The role of genetic testing in the domain of neurodevelopmental and psychiatric disorders (NPDs) is gradually changing from providing etiological explanation for the presence of NPD phenotypes to also identifying young individuals at high risk of developing NPDs before their clinical manifestation.
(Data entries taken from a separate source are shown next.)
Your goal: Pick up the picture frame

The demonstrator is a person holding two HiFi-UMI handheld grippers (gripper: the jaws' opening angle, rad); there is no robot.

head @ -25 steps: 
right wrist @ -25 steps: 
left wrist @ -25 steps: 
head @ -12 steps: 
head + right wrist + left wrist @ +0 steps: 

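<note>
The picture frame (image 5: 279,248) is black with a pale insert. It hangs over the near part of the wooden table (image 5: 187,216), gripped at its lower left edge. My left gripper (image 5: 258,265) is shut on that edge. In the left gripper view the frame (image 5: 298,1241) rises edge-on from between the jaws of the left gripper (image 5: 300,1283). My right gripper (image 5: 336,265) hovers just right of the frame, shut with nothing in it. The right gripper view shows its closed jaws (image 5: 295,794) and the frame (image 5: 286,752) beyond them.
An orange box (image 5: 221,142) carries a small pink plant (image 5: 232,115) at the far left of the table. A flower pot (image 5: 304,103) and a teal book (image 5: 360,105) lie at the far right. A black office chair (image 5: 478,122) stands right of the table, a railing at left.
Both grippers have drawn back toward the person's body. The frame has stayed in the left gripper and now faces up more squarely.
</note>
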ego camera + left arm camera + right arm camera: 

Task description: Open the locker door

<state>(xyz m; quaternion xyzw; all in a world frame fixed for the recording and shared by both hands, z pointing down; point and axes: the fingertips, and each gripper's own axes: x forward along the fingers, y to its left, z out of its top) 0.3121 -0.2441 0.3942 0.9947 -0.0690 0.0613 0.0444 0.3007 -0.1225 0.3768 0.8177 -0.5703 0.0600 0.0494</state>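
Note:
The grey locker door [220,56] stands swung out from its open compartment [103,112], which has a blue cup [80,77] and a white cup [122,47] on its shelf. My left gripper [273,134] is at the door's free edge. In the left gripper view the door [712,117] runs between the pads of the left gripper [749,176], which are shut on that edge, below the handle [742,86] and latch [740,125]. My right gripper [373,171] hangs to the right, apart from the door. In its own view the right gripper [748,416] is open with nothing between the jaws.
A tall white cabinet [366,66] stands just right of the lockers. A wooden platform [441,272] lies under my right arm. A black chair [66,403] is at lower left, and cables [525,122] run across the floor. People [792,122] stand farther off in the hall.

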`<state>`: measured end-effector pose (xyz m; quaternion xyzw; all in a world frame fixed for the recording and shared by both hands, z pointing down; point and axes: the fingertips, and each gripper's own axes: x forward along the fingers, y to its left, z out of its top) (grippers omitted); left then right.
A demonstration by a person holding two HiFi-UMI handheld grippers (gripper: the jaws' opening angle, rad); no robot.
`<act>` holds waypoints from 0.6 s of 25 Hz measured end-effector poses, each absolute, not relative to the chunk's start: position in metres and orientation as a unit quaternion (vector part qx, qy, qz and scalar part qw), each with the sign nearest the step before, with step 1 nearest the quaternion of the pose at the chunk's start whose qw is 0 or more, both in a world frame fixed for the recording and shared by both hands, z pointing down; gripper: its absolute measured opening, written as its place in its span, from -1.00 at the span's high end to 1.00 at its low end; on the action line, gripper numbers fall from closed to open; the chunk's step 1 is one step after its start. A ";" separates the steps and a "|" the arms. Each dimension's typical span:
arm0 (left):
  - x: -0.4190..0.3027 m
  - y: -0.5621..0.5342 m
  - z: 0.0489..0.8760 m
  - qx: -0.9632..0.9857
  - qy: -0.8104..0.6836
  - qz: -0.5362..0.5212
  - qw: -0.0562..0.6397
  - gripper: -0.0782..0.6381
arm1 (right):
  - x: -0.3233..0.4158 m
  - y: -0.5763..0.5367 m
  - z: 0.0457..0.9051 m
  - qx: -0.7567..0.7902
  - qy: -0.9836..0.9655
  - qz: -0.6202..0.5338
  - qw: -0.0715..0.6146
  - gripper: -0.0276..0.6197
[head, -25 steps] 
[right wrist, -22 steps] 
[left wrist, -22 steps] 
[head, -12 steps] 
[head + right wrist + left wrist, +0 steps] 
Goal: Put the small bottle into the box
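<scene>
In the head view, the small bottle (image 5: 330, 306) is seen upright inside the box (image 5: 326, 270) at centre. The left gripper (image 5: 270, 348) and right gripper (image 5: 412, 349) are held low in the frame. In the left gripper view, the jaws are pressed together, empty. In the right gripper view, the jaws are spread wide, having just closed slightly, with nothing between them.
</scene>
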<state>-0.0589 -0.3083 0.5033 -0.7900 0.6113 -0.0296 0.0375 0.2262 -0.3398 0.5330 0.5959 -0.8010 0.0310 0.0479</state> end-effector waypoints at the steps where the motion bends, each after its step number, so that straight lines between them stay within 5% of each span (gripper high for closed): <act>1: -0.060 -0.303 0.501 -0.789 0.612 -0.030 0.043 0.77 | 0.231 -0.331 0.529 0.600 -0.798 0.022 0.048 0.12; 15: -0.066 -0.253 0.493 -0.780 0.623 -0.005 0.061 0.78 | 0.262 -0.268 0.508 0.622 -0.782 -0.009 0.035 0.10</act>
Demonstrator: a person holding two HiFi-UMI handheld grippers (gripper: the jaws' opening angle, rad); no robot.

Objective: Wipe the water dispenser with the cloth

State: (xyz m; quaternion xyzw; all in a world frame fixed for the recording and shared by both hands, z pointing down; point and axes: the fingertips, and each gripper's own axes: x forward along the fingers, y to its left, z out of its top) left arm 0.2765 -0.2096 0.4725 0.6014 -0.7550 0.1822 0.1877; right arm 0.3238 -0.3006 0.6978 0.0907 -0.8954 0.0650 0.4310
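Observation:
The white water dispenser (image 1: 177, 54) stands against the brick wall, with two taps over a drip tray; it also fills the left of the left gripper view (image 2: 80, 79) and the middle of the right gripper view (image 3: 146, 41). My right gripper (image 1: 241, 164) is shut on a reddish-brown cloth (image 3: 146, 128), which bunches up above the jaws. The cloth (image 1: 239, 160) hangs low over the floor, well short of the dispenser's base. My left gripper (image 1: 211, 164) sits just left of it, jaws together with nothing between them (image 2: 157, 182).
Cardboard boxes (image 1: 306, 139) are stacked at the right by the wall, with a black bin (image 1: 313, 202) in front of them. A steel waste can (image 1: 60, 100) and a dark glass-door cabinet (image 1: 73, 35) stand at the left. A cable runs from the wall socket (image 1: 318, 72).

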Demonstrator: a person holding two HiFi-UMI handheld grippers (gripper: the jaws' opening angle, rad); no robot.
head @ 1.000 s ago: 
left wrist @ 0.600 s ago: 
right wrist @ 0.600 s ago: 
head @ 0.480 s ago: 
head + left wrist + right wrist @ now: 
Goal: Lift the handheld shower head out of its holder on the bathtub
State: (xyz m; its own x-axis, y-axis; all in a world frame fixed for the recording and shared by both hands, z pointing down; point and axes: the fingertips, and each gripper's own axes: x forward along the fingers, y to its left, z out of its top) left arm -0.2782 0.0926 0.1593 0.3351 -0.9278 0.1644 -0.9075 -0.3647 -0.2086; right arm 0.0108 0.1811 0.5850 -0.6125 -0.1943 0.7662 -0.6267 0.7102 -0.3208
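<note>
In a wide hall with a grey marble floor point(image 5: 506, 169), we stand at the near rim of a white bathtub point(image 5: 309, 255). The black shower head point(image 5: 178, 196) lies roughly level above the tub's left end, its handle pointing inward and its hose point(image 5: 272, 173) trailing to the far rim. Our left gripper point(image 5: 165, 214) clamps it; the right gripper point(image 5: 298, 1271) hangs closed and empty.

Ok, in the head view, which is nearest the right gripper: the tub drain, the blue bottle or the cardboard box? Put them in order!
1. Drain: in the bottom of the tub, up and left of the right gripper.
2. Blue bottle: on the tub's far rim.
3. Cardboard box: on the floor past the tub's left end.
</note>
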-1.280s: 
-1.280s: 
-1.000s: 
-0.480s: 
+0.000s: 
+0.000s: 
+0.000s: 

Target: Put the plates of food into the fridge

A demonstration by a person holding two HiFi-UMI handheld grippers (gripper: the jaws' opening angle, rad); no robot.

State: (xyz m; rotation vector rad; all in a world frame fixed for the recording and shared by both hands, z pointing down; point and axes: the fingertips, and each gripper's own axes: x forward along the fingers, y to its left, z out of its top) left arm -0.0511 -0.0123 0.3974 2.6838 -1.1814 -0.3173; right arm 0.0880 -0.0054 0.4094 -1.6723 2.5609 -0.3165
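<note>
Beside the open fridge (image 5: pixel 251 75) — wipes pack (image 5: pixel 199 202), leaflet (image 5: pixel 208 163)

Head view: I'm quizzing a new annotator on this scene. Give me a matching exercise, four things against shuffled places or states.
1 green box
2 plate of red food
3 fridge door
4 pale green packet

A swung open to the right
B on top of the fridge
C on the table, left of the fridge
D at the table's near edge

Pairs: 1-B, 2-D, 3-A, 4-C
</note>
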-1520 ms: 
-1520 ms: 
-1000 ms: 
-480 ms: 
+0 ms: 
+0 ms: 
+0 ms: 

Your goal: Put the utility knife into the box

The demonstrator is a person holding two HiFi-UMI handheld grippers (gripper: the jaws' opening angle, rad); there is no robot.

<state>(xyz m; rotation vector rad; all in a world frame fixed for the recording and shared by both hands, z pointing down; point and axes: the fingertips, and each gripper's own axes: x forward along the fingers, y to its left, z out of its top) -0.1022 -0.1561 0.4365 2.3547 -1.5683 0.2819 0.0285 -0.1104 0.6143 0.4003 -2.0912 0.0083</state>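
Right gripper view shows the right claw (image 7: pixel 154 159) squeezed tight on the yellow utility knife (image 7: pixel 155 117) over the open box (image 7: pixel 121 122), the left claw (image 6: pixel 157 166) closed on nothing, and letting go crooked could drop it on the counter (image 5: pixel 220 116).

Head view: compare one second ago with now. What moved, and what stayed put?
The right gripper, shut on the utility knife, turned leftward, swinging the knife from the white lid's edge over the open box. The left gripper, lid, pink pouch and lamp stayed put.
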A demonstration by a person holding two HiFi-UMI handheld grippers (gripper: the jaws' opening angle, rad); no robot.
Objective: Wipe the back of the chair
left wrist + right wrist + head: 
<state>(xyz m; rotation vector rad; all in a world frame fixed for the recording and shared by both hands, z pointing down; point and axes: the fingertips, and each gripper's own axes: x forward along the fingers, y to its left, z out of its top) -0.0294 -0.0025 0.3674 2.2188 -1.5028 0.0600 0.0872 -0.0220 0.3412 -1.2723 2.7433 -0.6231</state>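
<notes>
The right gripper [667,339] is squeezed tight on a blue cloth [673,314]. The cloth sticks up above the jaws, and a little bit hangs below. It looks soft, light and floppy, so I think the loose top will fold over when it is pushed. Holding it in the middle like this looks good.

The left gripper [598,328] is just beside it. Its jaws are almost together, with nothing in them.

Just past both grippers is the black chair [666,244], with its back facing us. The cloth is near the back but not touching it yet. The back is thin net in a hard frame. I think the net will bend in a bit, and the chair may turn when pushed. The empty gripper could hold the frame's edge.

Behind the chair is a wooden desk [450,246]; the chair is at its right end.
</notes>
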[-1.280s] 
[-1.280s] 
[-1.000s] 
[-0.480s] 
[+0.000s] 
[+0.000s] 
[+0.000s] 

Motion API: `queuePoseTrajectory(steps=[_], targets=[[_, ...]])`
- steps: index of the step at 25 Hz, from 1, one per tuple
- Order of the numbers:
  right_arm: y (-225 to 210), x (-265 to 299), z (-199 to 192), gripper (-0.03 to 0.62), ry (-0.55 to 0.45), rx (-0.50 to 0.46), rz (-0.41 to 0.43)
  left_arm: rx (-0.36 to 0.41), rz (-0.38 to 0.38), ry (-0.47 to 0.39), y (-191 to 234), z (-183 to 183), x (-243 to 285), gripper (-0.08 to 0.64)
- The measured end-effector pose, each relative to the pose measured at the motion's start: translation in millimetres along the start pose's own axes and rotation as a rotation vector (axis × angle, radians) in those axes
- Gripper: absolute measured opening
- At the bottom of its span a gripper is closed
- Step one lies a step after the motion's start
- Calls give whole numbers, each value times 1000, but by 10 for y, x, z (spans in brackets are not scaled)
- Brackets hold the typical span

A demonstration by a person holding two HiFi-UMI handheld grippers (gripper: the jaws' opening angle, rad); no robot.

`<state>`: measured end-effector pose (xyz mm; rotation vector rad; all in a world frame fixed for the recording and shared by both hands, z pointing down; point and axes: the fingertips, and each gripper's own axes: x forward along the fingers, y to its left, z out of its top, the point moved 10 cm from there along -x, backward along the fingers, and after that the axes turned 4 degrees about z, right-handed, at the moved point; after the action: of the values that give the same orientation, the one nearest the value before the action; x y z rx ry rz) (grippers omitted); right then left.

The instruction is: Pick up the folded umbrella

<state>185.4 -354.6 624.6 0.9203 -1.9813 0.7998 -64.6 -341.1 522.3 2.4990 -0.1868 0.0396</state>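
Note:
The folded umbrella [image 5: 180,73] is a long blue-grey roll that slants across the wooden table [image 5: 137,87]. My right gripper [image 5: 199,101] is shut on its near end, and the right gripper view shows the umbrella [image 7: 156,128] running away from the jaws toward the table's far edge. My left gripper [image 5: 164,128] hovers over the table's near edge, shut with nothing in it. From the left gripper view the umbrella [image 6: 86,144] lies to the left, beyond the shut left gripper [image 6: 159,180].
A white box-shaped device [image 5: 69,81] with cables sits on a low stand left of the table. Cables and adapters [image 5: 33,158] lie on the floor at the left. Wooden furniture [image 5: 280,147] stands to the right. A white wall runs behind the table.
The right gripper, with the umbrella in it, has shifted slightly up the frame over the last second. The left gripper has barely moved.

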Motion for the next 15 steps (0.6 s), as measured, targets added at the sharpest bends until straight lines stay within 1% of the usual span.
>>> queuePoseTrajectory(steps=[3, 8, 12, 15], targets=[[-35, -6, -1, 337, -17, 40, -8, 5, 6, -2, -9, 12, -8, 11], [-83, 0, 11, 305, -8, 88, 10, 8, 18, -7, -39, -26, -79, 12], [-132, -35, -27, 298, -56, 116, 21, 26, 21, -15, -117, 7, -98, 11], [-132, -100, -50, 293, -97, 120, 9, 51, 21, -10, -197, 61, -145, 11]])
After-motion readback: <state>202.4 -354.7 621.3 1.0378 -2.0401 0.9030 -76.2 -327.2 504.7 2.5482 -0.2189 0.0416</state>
In clinical practice, the latter implies a shift towards the availability of individual genetic information predicting a certain liability to develop an NPD (e.g., autism, intellectual disability, psychosis etc.). The shift from mostly a posteriori explanation to increasingly a priori risk prediction is the by-product of the systematic implementation of whole exome or genome sequencing as part of routine diagnostic work-ups during the neonatal and prenatal periods. This rapid uptake of genetic testing early in development has far-reaching consequences for psychiatry: Whereas until recently individuals would come to medical attention because of signs of abnormal developmental and/or behavioral symptoms, increasingly, individuals are presented based on genetic liability for NPD outcomes before NPD symptoms emerge. This novel clinical scenario, while challenging, also creates opportunities for research on prevention interventions and precision medicine approaches. Here, we review why optimization of individual risk prediction is a key prerequisite for precision medicine in the sphere of NPDs, as well as the technological and statistical methods required to achieve this ambition.

基因检测在神经发育和精神疾病 （NPD） 领域的作用正在逐渐改变，从为 NPD 表型的存在提供病因解释，转变为在临床表现之前识别患 NPD 高风险的年轻人。在临床实践中，后者意味着转向预测发展 NPD 的某种倾向（例如，自闭症、智力障碍、精神病等）的个体遗传信息的可用性。从主要是后验解释到越来越先验的风险预测的转变是系统实施全外显子组或基因组测序的副产品，作为新生儿和产前时期常规诊断检查的一部分。这种在发育早期快速接受基因检测对精神病学产生了深远的影响：直到最近，个体才会因为异常发育和/或行为症状的迹象而就医，而越来越多的个体在 NPD 症状出现之前就根据 NPD 结果的遗传易感性出现。这种新颖的临床情景虽然具有挑战性，但也为预防干预和精准医学方法的研究创造了机会。在这里，我们回顾了为什么优化个体风险预测是 NPD 领域精准医疗的关键先决条件，以及实现这一雄心所需的技术和统计方法。